Un nuovo studio ha dimostrato che le piantagioni di palma da olio stanno abbattendo le foreste tropicali ricche di carbonio del Borneo. Lo studio, pubblicato sulla rivista Nature Sustainability, ha rilevato che lo stoccaggio del carbonio delle foreste abbattute per le piantagioni di palma da olio era fino al 50% inferiore a quello delle foreste primarie.
La palma da olio è un’importante coltura di base utilizzata per produrre olio di palma, che si trova in un’ampia gamma di prodotti, tra cui alimenti, cosmetici e biodiesel. La domanda di olio di palma è cresciuta rapidamente negli ultimi anni e ciò ha portato all’espansione delle piantagioni di palma da olio nel Borneo e in altre parti del sud-est asiatico.

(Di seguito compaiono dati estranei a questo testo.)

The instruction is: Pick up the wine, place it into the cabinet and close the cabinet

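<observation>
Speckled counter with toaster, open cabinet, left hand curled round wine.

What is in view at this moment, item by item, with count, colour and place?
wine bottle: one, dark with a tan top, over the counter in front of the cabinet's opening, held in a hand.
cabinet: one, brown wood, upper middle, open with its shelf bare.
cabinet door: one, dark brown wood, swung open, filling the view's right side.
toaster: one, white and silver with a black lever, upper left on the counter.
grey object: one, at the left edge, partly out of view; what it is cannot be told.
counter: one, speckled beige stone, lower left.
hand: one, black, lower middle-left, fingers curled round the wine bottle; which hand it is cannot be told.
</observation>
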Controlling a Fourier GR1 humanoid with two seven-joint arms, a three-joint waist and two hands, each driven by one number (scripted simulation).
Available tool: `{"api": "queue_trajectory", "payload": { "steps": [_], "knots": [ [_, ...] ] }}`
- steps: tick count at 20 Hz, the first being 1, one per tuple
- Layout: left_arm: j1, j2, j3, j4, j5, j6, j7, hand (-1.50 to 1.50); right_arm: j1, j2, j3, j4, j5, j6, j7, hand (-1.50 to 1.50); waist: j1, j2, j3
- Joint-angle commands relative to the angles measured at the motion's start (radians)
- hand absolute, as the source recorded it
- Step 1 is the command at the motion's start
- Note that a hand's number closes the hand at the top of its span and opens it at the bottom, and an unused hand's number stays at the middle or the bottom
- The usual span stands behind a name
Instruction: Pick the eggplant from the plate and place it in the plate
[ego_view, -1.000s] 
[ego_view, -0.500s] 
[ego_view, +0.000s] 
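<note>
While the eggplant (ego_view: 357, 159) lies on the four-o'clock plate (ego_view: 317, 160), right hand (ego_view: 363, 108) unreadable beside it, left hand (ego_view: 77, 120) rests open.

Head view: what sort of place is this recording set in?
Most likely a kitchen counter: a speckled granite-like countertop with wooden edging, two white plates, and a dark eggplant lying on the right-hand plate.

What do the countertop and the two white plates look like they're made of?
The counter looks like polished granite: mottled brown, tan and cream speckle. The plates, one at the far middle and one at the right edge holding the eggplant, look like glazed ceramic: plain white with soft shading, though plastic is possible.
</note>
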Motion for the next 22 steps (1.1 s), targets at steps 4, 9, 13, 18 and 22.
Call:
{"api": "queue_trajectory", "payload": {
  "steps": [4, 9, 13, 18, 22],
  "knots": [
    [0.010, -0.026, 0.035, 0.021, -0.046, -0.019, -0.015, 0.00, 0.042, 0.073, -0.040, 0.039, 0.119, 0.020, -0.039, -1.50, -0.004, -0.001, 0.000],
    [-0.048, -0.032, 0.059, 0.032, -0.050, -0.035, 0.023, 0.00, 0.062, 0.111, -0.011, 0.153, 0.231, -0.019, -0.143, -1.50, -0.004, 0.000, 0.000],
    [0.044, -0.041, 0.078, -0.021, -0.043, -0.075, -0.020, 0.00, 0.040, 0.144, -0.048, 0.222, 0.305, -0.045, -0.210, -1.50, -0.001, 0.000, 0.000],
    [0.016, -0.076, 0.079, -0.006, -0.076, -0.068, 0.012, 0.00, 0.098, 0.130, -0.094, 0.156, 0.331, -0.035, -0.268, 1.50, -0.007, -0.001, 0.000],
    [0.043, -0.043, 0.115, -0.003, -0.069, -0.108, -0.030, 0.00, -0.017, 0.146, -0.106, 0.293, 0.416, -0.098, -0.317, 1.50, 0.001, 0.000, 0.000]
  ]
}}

Lo studio ha utilizzato dati satellitari per analizzare lo stoccaggio del carbonio delle foreste del Borneo. I ricercatori hanno scoperto che lo stoccaggio del carbonio delle foreste abbattute per le piantagioni di palma da olio era significativamente inferiore a quello delle foreste primarie. Questo perché le piantagioni di palma da olio sono costituite da monocolture di palme da olio, che hanno una densità di carbonio molto inferiore rispetto alle foreste naturali.
Lo studio ha inoltre rilevato che le emissioni di carbonio derivanti dalla deforestazione erano significativamente più elevate per le piantagioni di palma da olio rispetto ad altri tipi di utilizzo del suolo, come l’agricoltura o il disboscamento. Questo perché le piantagioni di palma da olio richiedono molta terra e gran parte della foresta che viene abbattuta per le piantagioni di palma da olio viene bruciata, rilasciando anidride carbonica nell’atmosfera.

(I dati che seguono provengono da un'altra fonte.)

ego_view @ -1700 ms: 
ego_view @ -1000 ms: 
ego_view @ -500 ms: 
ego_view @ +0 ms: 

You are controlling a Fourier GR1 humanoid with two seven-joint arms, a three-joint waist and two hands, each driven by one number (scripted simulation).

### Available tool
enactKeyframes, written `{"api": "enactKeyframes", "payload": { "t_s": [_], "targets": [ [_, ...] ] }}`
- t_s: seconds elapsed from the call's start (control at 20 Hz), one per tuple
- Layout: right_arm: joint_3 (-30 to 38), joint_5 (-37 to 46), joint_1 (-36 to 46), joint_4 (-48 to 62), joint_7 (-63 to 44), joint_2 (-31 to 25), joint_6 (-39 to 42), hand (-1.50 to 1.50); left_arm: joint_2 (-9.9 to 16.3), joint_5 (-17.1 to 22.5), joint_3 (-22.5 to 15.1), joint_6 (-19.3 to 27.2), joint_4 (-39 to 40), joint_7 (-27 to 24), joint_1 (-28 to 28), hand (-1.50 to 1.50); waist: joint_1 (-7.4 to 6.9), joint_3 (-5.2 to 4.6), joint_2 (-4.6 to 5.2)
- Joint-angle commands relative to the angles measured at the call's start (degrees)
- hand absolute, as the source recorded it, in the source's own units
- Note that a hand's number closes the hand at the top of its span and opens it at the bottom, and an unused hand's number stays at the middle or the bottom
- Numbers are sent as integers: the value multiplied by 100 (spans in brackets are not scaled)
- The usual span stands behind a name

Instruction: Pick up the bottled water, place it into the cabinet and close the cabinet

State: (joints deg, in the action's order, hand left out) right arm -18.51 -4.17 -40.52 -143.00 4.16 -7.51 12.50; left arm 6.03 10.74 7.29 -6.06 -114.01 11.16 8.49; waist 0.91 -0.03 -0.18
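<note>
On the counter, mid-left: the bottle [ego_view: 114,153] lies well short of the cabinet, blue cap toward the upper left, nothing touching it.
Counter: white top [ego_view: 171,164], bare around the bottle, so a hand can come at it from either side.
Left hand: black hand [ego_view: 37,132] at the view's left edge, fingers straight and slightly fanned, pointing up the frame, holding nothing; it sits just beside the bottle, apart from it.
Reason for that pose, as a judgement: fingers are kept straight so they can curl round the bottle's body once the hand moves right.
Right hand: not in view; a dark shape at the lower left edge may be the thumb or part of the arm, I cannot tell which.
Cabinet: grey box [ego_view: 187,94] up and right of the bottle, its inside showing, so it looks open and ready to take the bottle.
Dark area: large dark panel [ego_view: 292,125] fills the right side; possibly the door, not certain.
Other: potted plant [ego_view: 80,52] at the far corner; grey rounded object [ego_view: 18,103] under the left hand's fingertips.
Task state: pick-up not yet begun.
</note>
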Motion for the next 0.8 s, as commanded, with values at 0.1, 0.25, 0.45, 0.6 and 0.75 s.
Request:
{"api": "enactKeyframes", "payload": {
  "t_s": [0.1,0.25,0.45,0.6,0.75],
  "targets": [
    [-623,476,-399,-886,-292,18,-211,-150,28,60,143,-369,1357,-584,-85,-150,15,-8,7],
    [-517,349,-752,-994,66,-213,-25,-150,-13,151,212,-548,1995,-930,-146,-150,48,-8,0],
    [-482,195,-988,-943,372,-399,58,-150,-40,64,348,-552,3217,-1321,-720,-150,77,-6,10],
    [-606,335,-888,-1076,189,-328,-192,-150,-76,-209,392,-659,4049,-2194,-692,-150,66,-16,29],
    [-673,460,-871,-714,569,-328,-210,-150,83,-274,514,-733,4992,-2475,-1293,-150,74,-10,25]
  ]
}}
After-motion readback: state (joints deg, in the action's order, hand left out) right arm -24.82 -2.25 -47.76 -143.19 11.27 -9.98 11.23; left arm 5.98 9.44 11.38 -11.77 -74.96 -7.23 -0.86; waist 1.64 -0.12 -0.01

Lo studio ha concluso che l’espansione delle piantagioni di palma da olio rappresenta una grave minaccia per lo stoccaggio del carbonio delle foreste tropicali del Borneo. I ricercatori hanno chiesto lo sviluppo di pratiche sostenibili per la produzione di olio di palma, come l’utilizzo di terreni degradati per piantagioni di palma da olio ed evitando l’abbattimento delle foreste primarie.
Lo studio è stato condotto da ricercatori dell’Università di Cambridge, dell’Università di Edimburgo e dell’Università di York.